● **Assignment**: Lines with the word "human": copy all of them from the entries below.

● **Supplied records**:
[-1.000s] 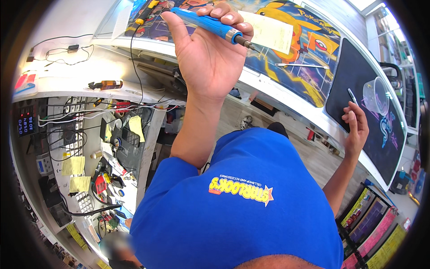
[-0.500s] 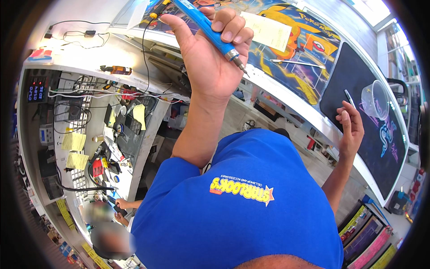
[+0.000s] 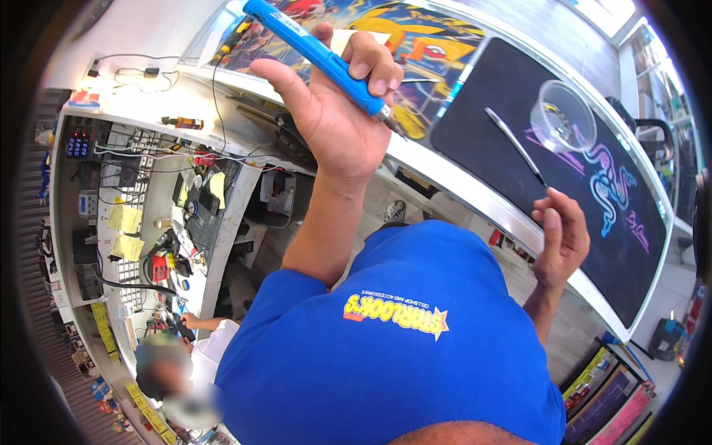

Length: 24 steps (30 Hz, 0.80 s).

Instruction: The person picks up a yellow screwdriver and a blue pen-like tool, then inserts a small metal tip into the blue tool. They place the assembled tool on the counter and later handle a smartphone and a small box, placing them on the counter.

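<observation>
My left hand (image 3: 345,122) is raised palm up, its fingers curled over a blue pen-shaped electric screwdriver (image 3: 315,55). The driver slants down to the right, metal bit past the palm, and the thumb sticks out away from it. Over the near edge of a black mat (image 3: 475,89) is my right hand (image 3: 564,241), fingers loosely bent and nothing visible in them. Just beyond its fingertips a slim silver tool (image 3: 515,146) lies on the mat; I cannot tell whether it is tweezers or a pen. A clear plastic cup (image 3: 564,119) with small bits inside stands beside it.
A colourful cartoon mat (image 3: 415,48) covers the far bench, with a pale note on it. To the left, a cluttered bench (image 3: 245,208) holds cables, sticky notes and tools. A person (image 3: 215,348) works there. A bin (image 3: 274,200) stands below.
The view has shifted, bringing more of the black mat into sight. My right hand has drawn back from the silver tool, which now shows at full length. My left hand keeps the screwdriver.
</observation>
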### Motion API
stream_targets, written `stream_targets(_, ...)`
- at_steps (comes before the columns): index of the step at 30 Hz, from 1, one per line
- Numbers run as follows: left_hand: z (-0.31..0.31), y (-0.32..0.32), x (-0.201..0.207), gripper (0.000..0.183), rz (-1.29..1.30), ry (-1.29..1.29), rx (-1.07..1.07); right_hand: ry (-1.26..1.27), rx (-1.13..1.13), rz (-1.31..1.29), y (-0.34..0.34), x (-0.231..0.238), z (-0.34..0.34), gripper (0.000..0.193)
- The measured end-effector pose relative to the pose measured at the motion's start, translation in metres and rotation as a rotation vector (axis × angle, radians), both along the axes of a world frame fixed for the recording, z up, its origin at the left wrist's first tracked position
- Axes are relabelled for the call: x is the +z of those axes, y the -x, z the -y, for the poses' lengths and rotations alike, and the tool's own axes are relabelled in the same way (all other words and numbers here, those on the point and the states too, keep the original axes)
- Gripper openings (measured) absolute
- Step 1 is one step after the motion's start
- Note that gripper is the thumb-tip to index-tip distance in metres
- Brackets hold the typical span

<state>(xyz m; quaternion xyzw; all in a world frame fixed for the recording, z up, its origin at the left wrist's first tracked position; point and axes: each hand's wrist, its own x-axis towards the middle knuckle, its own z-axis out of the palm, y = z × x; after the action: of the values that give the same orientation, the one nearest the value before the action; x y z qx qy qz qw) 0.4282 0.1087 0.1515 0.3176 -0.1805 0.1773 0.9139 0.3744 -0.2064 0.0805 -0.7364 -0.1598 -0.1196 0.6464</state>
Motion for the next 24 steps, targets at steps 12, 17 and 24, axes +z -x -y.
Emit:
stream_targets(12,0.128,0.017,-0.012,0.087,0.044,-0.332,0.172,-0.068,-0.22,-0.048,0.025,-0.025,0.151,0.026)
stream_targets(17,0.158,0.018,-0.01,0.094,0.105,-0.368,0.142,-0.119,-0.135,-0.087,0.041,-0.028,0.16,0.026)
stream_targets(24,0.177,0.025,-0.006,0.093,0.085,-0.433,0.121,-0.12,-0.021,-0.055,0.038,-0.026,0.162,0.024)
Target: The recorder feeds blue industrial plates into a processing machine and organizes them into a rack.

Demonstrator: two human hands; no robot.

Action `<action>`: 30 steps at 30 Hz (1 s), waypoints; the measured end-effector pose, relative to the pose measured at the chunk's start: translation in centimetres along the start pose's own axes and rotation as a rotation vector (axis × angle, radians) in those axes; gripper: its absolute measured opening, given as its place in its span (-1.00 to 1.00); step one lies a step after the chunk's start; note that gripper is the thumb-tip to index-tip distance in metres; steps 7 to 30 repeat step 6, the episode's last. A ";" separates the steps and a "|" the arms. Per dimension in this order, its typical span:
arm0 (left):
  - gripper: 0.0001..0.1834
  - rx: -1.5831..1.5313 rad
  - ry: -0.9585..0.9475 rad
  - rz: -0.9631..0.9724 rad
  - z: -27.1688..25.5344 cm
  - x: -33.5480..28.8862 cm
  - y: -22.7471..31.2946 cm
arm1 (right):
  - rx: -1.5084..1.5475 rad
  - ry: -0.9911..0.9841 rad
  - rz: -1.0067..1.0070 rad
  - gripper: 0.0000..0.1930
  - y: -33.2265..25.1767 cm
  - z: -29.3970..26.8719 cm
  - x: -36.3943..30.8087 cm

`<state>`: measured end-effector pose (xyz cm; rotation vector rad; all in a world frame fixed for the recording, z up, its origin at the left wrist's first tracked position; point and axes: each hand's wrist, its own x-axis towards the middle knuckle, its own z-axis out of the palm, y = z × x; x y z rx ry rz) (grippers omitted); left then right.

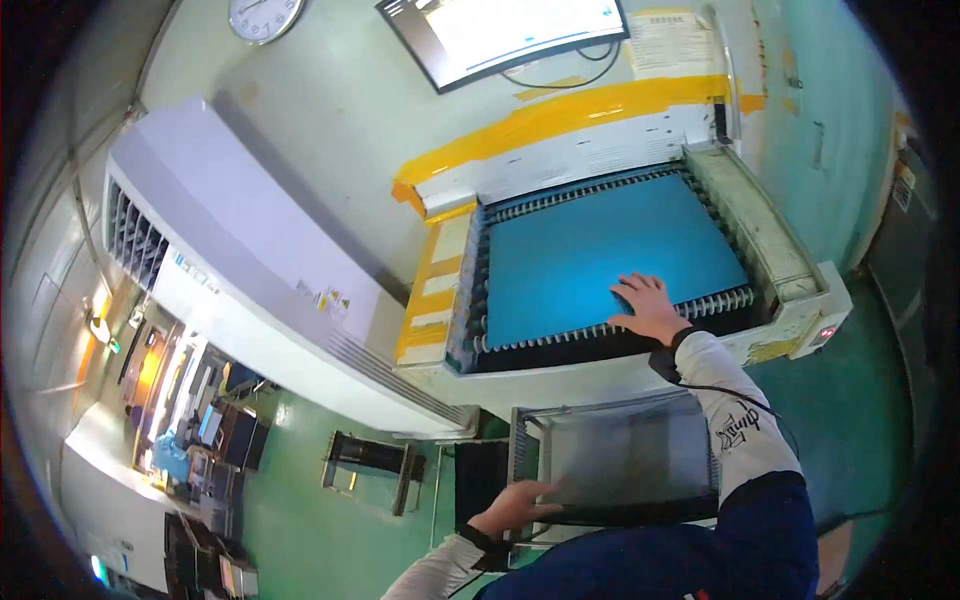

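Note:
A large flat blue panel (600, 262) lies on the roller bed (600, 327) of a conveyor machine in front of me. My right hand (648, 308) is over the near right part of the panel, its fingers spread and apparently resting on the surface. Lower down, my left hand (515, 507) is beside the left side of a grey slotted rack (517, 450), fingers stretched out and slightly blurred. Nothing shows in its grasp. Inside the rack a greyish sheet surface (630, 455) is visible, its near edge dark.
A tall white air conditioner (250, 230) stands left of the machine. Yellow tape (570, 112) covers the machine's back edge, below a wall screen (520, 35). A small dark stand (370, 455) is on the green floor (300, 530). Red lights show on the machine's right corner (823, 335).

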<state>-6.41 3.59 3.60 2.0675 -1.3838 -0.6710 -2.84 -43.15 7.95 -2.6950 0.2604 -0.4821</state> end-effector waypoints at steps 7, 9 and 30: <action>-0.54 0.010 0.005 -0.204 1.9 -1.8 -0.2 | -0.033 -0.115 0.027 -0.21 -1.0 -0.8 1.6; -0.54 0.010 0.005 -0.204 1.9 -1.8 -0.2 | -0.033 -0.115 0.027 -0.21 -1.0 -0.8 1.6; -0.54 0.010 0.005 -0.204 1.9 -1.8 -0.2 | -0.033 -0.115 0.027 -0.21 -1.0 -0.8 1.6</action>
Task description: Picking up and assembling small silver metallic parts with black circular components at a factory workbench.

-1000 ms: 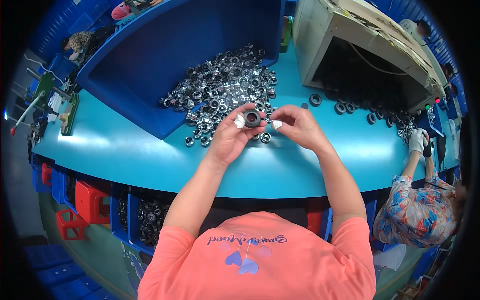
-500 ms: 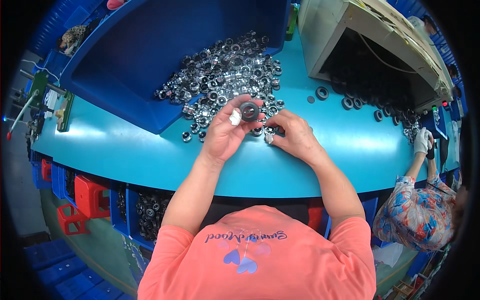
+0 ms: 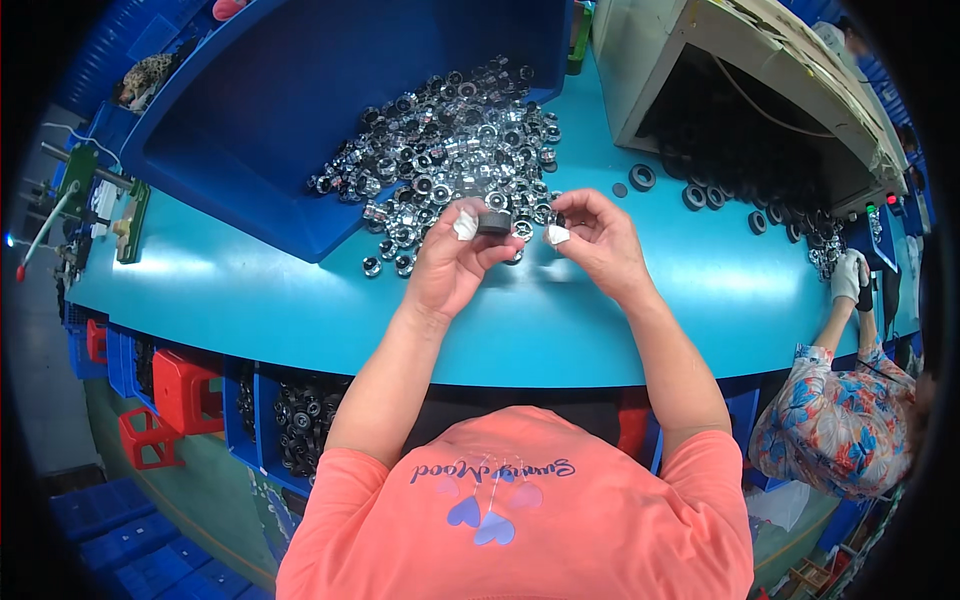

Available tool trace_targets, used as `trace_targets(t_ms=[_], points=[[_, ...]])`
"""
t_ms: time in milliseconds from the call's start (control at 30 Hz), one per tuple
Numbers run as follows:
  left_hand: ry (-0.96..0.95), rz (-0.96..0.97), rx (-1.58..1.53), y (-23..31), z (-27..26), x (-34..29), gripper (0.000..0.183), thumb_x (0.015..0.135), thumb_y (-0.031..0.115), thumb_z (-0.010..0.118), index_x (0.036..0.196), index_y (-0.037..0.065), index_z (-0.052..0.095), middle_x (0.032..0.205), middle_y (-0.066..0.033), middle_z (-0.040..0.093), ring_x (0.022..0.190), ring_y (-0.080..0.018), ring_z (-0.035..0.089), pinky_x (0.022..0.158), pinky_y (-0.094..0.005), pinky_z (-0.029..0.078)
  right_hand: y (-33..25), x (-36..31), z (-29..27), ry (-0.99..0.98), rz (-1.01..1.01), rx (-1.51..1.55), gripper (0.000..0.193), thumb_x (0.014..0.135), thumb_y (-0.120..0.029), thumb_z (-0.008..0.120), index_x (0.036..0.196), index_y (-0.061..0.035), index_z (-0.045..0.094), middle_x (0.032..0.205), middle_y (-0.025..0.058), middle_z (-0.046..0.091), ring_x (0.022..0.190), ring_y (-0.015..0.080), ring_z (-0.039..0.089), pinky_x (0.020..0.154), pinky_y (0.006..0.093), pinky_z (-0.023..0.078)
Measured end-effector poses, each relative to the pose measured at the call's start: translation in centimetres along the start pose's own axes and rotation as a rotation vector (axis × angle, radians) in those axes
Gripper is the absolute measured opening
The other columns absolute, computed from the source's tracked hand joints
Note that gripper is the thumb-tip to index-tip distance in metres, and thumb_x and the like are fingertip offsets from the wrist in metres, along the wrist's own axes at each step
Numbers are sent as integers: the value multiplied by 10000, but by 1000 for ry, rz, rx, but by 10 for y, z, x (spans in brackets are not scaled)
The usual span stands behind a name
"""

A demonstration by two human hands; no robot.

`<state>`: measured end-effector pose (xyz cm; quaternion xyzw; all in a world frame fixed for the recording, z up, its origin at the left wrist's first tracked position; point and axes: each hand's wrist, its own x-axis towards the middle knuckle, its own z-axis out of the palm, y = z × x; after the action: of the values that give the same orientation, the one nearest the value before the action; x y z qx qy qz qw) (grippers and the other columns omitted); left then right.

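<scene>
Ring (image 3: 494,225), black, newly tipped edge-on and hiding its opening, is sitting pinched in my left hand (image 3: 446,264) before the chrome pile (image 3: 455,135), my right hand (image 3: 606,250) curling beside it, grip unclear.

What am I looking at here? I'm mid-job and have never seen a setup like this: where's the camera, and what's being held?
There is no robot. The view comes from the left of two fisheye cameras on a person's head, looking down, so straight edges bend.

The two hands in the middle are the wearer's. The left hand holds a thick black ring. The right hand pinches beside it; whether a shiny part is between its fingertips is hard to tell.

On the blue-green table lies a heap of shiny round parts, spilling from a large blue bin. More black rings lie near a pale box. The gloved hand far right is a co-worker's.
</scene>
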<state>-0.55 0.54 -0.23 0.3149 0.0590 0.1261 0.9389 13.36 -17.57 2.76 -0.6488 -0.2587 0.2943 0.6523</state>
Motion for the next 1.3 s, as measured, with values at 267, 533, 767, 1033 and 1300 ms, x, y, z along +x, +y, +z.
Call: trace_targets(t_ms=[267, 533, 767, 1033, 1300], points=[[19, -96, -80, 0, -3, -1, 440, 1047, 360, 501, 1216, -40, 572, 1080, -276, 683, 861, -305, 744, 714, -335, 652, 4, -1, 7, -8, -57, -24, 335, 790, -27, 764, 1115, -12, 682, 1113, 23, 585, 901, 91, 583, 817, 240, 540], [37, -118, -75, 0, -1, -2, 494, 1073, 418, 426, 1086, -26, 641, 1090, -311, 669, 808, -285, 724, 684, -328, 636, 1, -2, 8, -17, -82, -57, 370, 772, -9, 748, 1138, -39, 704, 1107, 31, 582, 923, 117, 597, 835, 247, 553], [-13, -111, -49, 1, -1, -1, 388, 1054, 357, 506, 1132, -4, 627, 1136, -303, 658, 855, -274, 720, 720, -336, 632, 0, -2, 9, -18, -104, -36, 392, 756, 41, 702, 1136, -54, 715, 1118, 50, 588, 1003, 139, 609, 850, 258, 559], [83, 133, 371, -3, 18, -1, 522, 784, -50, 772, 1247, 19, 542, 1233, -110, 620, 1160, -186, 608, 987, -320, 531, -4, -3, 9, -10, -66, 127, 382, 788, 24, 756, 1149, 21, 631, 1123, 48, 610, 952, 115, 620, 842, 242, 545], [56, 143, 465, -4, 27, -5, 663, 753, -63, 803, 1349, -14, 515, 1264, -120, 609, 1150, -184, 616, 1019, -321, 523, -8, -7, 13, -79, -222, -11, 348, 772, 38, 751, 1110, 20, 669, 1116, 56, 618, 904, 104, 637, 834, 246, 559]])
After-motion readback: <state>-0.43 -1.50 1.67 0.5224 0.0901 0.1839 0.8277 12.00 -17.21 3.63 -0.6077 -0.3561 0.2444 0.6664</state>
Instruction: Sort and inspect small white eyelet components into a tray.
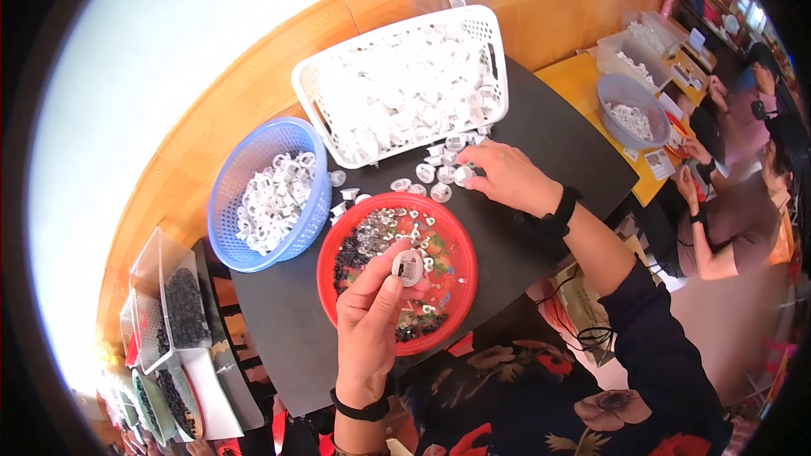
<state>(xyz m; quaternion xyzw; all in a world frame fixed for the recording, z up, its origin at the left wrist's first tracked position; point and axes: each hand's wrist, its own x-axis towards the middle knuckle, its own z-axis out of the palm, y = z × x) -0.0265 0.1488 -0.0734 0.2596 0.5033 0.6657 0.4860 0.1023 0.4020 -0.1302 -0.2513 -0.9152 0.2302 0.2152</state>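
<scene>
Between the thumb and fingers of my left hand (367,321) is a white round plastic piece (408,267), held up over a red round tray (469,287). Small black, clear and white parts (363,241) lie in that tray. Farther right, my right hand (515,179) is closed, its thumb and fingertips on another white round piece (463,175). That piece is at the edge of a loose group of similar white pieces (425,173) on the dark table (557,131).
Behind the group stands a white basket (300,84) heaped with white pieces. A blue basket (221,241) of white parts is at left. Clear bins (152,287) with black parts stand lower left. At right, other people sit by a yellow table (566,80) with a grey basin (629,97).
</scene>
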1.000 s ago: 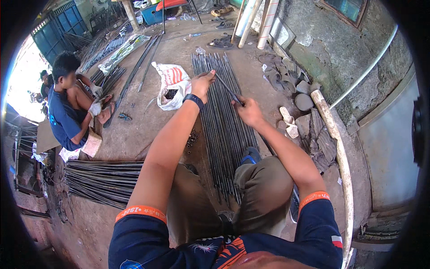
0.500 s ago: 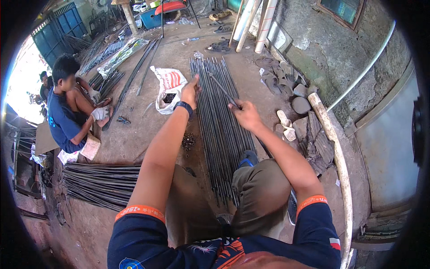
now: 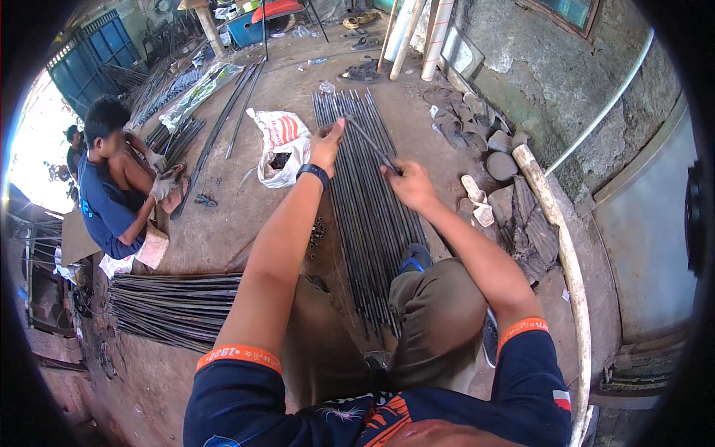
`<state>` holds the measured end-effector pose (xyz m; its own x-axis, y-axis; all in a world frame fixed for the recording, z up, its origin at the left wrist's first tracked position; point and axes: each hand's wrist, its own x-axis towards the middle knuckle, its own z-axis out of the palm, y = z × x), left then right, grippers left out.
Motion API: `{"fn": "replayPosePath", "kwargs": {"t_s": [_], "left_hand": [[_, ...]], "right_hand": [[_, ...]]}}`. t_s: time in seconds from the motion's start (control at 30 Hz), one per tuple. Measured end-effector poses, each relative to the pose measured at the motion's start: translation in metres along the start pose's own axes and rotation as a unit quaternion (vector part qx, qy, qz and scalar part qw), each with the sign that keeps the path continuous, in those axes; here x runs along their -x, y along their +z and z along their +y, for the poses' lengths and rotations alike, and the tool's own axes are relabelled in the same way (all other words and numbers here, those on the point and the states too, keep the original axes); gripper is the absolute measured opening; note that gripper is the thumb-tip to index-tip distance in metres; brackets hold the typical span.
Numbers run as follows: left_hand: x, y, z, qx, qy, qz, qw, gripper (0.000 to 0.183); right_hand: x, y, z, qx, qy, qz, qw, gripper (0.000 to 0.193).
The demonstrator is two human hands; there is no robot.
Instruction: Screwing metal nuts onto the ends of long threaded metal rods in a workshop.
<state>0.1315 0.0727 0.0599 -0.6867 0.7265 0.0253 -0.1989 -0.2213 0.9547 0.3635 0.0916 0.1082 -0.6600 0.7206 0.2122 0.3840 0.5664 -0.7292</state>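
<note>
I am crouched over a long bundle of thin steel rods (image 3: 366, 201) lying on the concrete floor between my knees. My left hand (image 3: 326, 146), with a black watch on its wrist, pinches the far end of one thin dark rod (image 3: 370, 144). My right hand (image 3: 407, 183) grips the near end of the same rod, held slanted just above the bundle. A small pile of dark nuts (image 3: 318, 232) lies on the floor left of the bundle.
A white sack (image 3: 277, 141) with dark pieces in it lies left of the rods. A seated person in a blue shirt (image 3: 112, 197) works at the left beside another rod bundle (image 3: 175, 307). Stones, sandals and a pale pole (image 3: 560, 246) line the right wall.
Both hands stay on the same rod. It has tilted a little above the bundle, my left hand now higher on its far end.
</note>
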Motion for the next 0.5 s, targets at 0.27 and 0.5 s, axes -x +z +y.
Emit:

● **Task answer**:
Demonstrator: two human hands; no robot.
A demonstration by two human hands; no robot.
The demonstrator is two human hands; there is no robot.

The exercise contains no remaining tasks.